Paul: A 1.10 release could inherit in it new expectations of what the HTML form entry module would do now that it’s in the core release.
Paul: core modules mean core. If we’re missing the mark on putting time into the features that need to be added to it, then we need to address it
Paul: instead of saying we’re doing reporting module in 1.6 we’re saying here’s the reporting module and the features it needs to have.
Mike: we delegate that to the module leads. At the end of the day if the core team is spending their time on TRUNK tickets
Darius: I want to echo what Mike said that if we’re to basically say that instead of in January releasing OpenMRS 1.9 we say we’re releasing 12.2 with an ubuntu naming scheme and getting out that entire distribution of OpenMRS.
Paul: What you’re asking for Mike is what we want to do as well, but we’re having a hard time of making this happen operationally. In some future state we have a significant percentage of the functionalities that PIH needs is met in the road map
NGO Updates
Dawn: IU Legal counsel gave us feedback this morning on the Articles of Incorporation and the Bylaws. The only concern is to make sure the supported organisations are in full agreement to be listed as such and understand the tax implications involved in that role. We should not take a peer to peer conversation as confirmation to add an organisation to the Articles of Incorporation
Paul: I think we should keep WHO off the Articles of Incorporation right now because I'm not sure the implications of that role are fully understood within such a large org and the leaders there.

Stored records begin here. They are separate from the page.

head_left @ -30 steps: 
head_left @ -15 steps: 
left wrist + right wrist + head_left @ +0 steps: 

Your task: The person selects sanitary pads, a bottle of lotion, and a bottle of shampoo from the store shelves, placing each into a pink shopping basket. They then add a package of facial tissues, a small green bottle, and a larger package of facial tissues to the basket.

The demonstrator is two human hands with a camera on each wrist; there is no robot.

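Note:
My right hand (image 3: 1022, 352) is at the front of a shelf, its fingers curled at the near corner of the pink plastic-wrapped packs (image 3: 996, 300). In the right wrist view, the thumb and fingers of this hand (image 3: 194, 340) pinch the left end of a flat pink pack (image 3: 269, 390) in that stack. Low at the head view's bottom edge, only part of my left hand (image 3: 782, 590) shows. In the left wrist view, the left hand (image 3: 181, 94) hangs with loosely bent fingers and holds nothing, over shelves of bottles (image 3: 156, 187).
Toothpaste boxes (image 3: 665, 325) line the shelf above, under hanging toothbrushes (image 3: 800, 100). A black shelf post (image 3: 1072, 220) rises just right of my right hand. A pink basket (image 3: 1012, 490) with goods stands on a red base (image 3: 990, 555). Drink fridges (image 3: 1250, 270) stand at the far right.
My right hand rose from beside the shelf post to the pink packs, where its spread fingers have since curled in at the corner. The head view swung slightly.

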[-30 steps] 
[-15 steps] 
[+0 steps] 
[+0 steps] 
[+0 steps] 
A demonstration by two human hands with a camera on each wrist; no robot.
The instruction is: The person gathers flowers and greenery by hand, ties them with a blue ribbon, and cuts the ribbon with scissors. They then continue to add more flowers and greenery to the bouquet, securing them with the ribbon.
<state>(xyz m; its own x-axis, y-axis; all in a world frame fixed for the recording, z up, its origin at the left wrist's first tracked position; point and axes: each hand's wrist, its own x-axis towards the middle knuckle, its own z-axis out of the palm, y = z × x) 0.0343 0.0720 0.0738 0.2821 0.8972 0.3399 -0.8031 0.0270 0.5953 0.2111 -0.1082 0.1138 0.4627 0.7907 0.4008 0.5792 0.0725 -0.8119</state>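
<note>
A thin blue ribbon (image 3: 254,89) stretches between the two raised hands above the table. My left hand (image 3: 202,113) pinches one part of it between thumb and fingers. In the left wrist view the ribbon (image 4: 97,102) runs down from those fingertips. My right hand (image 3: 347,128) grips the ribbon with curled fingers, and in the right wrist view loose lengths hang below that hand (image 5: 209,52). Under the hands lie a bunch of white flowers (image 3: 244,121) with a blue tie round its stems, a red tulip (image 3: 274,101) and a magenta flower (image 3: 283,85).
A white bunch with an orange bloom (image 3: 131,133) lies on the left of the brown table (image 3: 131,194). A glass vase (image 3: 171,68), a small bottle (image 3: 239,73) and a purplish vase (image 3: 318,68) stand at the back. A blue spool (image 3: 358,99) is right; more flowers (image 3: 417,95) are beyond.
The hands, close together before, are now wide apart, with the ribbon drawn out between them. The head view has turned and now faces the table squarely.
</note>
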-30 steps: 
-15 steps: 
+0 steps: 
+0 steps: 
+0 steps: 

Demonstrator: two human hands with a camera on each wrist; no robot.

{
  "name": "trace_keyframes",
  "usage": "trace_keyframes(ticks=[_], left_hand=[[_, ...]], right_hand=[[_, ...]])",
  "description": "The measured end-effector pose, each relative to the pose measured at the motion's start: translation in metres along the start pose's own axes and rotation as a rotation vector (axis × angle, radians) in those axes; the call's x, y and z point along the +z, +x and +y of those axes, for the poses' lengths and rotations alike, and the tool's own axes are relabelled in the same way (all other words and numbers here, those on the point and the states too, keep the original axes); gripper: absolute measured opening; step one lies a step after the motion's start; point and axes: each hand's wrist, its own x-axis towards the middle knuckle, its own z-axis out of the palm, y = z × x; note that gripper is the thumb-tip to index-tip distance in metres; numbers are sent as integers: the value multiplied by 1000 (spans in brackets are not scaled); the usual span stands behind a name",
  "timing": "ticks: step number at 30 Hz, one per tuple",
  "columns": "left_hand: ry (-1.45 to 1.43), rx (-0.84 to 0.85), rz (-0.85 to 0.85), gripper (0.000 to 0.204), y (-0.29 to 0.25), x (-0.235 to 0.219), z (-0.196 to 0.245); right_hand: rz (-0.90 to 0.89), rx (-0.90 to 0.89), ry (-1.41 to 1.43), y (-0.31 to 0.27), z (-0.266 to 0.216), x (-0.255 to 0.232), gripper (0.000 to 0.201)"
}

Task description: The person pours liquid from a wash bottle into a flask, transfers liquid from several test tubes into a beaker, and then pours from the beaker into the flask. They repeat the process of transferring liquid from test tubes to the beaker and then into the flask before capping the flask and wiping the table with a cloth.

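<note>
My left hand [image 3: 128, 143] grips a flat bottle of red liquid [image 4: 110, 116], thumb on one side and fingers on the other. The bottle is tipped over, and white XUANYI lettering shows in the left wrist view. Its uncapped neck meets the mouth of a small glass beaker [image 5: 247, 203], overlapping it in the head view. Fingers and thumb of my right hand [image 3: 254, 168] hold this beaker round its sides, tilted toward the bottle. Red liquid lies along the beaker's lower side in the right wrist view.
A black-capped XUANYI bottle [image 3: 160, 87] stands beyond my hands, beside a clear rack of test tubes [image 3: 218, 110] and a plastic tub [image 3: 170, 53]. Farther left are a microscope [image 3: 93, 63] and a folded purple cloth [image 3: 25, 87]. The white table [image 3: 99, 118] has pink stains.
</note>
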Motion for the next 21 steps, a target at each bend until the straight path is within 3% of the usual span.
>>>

Paul: Dawn is drafting a letter to send to Board members as a confirmation of expected roles
Paul: The Mozilla lawyer has offered to look over our articles and bylaws
Merck
Paul: I've cultivated a strategic relationship with Merck. They're looking at healthcare over all not just pharmaceutical companies. I envision an ecosystem in our community where entities like Merck can participate in the development of an open source project to understand secondary use of clinical information. They also can understand our activities such as the Atlas and create a way for companies like Merck to approach implementations direction and build relationships with them.
Paul: Merck has been interested in recruiting people for clinical trials, OpenMRS is not a matchmaker in that situation. Merck wants to help us understand where implementations are, and if those implementations opt-in for where they are, Merck could approach those implementations for clinical studies.
Paul: This could help implementation sites and Merck as well.
Hamish: Merck is interested in understanding groups of patients that may allow them to recruit for clinical trials?
Paul: I don't think they have a specific design in mind. They see medical record systems as mainstream activities and using secondary data to answer questions.
Hamish: The questions about secondary and research uses of clinical data in OpenMRS is a very light one.
Paul: Merck wants to get engaged in a way that doesn't disrupt the community, and Merck wants to find ways to give money for it.
Paul: I'm continuing dialogue, but there is nothing set in stone.
Hamish: It would be good to identify projects that can collaborate and benefit from this.
Paul: Have you seen the Atlas application?
Paul: This is a way that an implementation can say through a module that they want to identify ourselves and share information. The contact person is "x". This is something Merck could look at and reach out to those groups.
Hamish: It's important to know what the benefits are for Merck.